Korban mengenali wajah pelaku. Dua nama yang disebut adalah TS alias Hercules dan HG. Keduanya disebut residivis yang pernah mendekam 5 bulan penjara karena kasus pengancaman dan penganiayaan. Nama lain yang ikut disebut: MT, AN, serta dua orang bermarga Silalahi dan Sihombing.

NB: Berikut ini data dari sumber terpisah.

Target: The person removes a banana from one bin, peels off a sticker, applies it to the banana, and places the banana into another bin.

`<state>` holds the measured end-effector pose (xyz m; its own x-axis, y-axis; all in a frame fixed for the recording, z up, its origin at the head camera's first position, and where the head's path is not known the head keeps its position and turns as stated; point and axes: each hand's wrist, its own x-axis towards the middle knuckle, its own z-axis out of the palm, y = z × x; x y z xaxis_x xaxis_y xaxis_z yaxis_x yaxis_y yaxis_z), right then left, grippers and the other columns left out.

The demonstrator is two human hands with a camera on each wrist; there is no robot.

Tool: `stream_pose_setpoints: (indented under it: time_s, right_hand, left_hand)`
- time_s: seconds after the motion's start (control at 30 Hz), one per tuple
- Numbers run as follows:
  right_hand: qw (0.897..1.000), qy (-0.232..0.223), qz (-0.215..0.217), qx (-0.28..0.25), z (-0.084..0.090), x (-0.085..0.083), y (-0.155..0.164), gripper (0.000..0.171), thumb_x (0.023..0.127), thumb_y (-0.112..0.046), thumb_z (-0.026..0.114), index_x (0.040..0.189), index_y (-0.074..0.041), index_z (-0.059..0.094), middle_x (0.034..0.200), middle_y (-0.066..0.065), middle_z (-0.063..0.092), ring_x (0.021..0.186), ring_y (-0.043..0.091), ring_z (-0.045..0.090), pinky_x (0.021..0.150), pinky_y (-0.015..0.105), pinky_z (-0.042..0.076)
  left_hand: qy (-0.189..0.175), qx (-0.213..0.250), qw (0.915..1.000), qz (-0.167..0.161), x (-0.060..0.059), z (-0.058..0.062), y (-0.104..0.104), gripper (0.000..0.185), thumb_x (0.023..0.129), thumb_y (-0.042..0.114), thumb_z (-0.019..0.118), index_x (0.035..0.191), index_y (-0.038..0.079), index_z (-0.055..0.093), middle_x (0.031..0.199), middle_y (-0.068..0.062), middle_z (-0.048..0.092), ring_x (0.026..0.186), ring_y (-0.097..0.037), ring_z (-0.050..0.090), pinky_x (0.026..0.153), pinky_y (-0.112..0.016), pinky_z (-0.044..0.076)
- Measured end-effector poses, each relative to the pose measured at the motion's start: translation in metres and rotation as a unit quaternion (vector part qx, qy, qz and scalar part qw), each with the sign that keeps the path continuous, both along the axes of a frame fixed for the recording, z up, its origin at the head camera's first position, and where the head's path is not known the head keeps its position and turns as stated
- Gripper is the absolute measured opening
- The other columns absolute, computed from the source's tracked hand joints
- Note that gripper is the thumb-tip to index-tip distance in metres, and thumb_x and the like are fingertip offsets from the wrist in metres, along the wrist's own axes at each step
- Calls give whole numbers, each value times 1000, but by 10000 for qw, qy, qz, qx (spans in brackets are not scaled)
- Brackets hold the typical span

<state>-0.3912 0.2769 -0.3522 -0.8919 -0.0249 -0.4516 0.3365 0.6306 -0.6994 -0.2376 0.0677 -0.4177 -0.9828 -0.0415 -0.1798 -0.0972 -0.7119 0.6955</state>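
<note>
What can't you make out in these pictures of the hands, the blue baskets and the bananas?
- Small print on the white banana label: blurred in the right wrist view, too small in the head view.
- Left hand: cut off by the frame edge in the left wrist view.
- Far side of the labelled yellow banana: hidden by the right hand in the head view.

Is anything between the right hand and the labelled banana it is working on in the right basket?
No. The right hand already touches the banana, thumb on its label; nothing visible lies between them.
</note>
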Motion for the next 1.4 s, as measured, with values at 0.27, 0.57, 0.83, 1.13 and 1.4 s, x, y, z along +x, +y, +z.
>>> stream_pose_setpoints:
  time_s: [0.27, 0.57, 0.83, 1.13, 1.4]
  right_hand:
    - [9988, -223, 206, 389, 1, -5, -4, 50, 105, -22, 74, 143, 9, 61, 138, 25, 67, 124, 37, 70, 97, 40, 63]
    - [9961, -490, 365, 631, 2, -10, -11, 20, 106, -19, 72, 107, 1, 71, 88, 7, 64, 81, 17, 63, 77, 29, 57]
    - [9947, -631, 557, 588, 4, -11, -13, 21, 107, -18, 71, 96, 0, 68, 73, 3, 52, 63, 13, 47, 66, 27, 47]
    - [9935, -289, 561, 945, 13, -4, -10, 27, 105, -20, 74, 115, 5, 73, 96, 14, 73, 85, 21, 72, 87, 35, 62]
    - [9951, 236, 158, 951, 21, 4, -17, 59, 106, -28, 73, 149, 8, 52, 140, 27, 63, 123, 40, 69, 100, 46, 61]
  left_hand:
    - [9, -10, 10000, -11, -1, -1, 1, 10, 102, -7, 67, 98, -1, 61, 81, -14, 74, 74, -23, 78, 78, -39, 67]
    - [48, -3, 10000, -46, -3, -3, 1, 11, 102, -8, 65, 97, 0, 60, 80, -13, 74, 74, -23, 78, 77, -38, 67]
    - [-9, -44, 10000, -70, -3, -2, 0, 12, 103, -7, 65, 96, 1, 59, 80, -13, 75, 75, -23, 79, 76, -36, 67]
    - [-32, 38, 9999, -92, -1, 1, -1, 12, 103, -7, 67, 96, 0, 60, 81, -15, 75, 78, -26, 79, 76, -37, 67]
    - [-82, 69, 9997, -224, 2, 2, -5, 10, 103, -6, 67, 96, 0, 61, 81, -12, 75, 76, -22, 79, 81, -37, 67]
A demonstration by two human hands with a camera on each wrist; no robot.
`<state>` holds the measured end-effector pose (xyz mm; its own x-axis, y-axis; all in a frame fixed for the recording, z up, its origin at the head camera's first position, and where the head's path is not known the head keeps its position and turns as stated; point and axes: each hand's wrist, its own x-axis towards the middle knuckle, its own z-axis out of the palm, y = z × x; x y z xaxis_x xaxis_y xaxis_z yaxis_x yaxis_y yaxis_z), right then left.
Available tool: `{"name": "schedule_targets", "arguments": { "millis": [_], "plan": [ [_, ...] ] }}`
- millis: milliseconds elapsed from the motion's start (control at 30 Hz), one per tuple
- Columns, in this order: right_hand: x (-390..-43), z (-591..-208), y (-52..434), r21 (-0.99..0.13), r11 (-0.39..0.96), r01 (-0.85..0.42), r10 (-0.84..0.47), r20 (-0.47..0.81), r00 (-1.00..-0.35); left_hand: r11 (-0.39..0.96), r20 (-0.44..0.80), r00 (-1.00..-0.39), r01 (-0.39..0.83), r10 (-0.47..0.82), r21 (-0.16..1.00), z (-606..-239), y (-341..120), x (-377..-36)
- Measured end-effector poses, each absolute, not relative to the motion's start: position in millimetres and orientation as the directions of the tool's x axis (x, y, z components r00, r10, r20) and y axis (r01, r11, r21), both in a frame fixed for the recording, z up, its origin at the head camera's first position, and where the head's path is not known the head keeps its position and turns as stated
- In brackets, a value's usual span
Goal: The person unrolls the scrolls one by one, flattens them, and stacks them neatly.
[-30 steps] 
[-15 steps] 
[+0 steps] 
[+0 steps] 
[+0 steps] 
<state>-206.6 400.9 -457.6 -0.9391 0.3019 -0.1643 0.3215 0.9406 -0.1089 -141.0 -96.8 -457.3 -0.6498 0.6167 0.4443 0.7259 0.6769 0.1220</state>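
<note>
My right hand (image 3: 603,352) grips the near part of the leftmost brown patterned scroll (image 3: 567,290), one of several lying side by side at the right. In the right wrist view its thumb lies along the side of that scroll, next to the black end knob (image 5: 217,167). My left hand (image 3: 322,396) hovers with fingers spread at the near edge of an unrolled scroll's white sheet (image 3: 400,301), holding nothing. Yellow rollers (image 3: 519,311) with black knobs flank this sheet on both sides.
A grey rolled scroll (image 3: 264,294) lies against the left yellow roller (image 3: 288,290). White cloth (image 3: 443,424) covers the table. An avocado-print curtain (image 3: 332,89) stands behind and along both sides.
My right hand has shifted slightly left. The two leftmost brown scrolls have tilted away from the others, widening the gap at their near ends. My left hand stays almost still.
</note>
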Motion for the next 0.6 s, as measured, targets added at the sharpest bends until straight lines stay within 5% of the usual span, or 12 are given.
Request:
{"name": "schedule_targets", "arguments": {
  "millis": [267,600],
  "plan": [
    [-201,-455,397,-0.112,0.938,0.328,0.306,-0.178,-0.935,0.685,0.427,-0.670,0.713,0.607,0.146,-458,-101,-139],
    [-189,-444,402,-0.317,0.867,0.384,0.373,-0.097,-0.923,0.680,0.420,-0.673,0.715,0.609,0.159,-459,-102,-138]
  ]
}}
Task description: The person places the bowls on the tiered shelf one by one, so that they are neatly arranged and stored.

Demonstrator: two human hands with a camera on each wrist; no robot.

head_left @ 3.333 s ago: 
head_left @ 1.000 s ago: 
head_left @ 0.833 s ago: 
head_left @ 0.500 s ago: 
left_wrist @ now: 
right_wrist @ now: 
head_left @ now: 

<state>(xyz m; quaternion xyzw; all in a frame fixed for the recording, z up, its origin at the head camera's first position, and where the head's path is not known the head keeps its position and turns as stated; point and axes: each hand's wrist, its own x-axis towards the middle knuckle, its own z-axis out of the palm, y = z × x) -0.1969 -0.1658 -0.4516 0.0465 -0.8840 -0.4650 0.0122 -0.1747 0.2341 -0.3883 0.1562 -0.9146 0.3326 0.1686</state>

Ini bukan insiden pertama. Dua pekan sebelumnya, Sabtu 23/5/2026 pukul 15.30 WIB, kelompok yang sama diduga menganiaya pekerja lain bernama Nawawi di titik yang sama. Laporan sudah masuk ke Polres Labuhanbatu dengan nomor LP/B/752/V/SPKT/POLRES LABUHANBATU/POLDA SUMUT.
Yang membuat publik geram, para terlapor hingga kini masih bebas berkeliaran. Kondisi ini memicu tanya besar: apakah hukum benar-benar ditegakkan, atau pelaku merasa kebal karena tak kunjung ditangkap?
Kasat Reskrim Polres Labuhanbatu AKP Muhammad Jihad Fajar Balman, http://S.Tr.K., S.I.K., memberi penjelasan saat dikonfirmasi. “Untuk LP/B/752/V/SPKT/POLRES LABUHANBATU/POLDA SUMUT sudah kita progres,” katanya. Ia meminta korban Ilham segera membuat laporan baru untuk kejadian 6 Juni agar bisa diproses hukum.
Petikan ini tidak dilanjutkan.